Ancora in sala La grande illusione di Jean Renoir, il capolavoro pacifista riproposto nell’anno del centenario della Prima guerra mondiale, che scoppiava il 28 luglio del 1914. Visto che la tematica bellica è anche al centro di numerosi videogiochi, vale la pena un approfondimento. Come noto, nel videogioco ci vuole un attimo per alimentare le classiche polemiche sui rischi della violenza digitale. Tuttavia il salto tra guerra e violenza, per quanto servito su un piatto d’argento, tende spesso a lasciar fuori una domanda tanto semplice quanto complessa da indagare: come viene rappresentata la violenza? Perché, diciamolo, molto dipende dal come.

Prendiamo Spec Ops: The Line, sparatutto realizzato da Yager Entertainment nel 2012. In un interessante volume intitolato “Killing Is Harmless: A Critical Reading of Spec Ops: The Line”, Brendan Keogh mette nero su bianco alcune riflessioni che, almeno in ambito videoludico, non sono così scontate. L’autore parte, guarda caso, citando il cinema, e in particolare le parole del critico Michael Abbott. Secondo Abbott, la maturazione del genere western è andata di pari passo con la capacità di registi come Leone, Peckinpah ed Eastwood di riflettere sul genere stesso, di porsi domande sulle modalità con cui la violenza veniva rappresentata. Un processo analogo sta accadendo nell’ambito videoludico: sempre più spesso i giochi riflettono su se stessi, metagiocando col genere di appartenenza. Di fronte a sparatutto che pongono l’utente in una posizione acritica rispetto alle azioni compiute sullo schermo, esistono titoli come Spec Ops: The Line che invitano il gioco, e il giocatore, a guardarsi allo specchio.

Quel che emerge – in un titolo che non nasconde le sue fonti di ispirazione (Cuore di tenebra) e i suoi rimandi (Apocalypse Now) – è una critica arguta agli sparatutto che funziona ancor meglio perché lanciata attraverso uno sparatutto. Non un giudizio di valore, sia chiaro, ma un disvelamento dei meccanismi che stanno alla base del genere. Fino a che punto il giocatore è padrone di quel che fa? E anche quando lo è, ha davvero consapevolezza di quel che sta compiendo? Comprende la portata delle proprie azioni? Spec Ops: The Line rivela il senso di colpa, mette a nudo le menzogne che ci raccontiamo per alleviare i disagi della nostra coscienza. Quando l’illusione svanisce, bisogna fare i conti con la realtà. Accade al protagonista del titolo, e per esteso anche a noi.

Verso la fine dell’avventura, nota Keogh, appare sullo schermo una frase: “To kill for yourself is murder. To kill for your government is heroic.

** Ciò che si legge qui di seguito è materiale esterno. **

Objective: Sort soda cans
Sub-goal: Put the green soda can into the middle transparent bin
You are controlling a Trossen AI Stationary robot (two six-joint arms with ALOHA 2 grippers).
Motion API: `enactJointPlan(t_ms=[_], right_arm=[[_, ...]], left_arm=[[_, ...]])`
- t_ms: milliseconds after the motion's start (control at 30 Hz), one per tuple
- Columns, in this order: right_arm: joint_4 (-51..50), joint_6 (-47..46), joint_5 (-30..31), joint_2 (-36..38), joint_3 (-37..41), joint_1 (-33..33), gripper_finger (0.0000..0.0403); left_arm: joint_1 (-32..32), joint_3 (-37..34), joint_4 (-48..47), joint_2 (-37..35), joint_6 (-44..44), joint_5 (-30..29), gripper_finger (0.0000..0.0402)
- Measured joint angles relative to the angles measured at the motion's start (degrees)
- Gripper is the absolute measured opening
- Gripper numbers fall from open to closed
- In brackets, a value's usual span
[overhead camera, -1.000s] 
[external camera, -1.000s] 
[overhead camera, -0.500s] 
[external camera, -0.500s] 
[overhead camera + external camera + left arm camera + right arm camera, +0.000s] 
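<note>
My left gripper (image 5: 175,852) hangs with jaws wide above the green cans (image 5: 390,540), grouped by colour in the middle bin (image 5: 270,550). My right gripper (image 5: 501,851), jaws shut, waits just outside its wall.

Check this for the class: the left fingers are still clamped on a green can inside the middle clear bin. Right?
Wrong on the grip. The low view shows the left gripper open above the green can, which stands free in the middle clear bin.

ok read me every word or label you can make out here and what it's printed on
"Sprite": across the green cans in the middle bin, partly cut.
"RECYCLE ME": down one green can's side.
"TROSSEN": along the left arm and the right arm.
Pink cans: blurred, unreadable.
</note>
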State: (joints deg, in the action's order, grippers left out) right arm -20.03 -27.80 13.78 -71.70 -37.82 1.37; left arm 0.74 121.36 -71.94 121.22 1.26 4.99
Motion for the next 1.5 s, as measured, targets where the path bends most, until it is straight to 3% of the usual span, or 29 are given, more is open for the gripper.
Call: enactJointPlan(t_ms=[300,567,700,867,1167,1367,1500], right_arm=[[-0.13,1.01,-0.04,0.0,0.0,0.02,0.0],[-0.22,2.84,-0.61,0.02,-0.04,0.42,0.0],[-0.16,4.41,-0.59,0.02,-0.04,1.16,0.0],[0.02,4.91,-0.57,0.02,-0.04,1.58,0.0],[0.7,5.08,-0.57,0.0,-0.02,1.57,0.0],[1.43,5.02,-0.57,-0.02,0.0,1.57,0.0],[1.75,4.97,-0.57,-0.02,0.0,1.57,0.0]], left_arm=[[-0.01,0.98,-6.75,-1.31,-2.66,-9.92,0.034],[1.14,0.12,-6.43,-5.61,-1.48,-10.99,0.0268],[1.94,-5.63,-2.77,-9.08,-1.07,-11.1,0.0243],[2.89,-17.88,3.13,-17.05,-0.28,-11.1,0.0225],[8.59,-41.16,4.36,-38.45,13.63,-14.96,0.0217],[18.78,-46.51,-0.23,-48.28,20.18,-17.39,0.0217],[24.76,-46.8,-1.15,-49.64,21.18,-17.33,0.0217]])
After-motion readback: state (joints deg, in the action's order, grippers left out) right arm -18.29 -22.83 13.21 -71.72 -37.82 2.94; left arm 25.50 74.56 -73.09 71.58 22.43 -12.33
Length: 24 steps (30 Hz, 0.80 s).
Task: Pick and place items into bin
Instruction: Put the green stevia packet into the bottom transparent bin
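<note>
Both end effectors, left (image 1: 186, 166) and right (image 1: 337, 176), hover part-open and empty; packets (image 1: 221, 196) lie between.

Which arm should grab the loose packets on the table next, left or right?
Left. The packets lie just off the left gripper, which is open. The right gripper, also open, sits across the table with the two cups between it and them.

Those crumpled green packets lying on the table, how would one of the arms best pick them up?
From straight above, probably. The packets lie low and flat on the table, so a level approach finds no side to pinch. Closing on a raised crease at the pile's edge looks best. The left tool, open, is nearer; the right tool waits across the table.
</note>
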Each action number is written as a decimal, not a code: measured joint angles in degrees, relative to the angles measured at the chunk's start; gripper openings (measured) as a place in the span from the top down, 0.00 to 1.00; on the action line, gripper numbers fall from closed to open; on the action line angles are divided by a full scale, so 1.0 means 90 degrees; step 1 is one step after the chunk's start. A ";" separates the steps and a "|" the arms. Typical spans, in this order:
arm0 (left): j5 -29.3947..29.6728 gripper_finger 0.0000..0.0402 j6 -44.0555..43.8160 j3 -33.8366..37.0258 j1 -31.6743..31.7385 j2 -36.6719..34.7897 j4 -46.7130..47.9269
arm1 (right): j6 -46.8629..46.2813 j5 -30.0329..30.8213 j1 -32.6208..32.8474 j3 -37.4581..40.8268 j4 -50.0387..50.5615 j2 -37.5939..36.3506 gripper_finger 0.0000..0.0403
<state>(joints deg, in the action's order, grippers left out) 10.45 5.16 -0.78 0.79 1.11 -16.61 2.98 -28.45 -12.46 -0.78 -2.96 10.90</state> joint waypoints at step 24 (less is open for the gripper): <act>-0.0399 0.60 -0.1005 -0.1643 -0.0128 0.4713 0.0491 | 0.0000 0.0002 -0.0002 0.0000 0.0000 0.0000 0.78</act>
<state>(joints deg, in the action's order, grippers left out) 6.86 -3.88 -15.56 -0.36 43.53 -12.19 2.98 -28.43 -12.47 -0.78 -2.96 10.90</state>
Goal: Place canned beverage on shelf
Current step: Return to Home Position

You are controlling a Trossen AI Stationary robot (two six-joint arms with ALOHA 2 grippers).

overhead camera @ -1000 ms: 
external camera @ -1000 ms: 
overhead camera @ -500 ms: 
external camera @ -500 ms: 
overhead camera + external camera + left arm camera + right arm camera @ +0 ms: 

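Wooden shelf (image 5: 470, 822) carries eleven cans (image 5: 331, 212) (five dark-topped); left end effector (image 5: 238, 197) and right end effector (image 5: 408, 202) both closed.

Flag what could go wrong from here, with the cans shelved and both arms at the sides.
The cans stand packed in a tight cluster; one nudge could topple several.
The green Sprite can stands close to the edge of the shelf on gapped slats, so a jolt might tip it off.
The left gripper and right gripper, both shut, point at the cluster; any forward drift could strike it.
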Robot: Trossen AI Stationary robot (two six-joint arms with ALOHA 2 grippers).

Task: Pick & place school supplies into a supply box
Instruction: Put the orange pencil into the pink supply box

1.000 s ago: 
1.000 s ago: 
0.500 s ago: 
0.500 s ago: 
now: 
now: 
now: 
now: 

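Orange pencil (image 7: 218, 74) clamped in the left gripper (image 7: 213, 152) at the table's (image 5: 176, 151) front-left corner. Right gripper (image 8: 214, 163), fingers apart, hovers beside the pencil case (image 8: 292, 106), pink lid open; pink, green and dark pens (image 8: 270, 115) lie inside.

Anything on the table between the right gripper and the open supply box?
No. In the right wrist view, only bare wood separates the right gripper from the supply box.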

To kill for entertainment is harmless”. Se da una parte si tratta del subconscio del protagonista che cerca di giustificare le proprie scelte, dall’altra porta a riflettere sulla natura stessa del piacere che scaturisce dall’atto violento. I giocatori non stanno forse anche loro uccidendo, seppur virtualmente? Se nel dibattito classico ci sono due posizioni opposte – chi condanna a prescindere la violenza rappresentata e interpretata e chi sottolinea la consapevolezza del giocatore tra virtuale e reale –  Spec Ops: The Line si pone in una posizione mediana. Si sta sì giocando, ma questo non significa mettere da parte il proprio senso critico.